◆ Assignment ◆
Copy out every line of the data that follows, exactly.

--- Dataset excerpt Enclosed Below ---

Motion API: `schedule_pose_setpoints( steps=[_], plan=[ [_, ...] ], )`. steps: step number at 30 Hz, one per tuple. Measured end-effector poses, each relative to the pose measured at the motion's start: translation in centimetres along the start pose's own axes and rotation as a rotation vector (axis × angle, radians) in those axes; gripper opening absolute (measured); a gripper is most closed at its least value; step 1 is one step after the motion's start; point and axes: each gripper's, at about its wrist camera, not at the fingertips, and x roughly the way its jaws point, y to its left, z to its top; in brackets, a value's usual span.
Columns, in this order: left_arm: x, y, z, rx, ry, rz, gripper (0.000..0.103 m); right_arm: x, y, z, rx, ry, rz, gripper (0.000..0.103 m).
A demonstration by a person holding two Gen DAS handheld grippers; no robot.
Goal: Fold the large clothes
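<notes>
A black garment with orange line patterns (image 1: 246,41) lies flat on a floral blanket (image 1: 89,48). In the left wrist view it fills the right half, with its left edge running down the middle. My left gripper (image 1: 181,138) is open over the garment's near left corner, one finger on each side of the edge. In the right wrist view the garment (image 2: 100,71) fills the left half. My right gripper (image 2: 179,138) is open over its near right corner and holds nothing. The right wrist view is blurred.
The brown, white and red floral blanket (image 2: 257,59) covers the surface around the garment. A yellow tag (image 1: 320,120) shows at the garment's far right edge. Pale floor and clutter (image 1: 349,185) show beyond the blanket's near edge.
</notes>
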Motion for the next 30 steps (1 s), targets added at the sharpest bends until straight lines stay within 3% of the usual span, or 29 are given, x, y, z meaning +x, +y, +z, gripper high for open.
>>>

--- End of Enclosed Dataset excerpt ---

◆ The completed task ◆
Motion API: `schedule_pose_setpoints( steps=[_], plan=[ [_, ...] ], )`. steps: step number at 30 Hz, one per tuple. Measured end-effector poses, each relative to the pose measured at the motion's start: translation in centimetres along the start pose's own axes and rotation as a rotation vector (axis × angle, radians) in those axes; gripper opening absolute (measured); a gripper is most closed at its least value; step 1 is one step after the motion's start; point and axes: each gripper's, at about its wrist camera, not at the fingertips, and x roughly the way its jaws point, y to its left, z to its top; in brackets, a value's usual span.
Columns, in this order: left_arm: x, y, z, rx, ry, rz, gripper (0.000..0.103 m); right_arm: x, y, z, rx, ry, rz, gripper (0.000..0.103 m).
A demonstration by a person holding two Gen DAS handheld grippers; no robot.
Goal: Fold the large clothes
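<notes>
A black garment with orange line patterns (image 1: 246,41) lies flat on a floral blanket (image 1: 89,48). In the left wrist view it fills the right half, with its left edge running down the middle. My left gripper (image 1: 181,138) is open over the garment's near left corner, one finger on each side of the edge. In the right wrist view the garment (image 2: 100,71) fills the left half. My right gripper (image 2: 179,138) is open over its near right corner and holds nothing. The right wrist view is blurred.
The brown, white and red floral blanket (image 2: 257,59) covers the surface around the garment. A yellow tag (image 1: 320,120) shows at the garment's far right edge. Pale floor and clutter (image 1: 349,185) show beyond the blanket's near edge.
</notes>
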Motion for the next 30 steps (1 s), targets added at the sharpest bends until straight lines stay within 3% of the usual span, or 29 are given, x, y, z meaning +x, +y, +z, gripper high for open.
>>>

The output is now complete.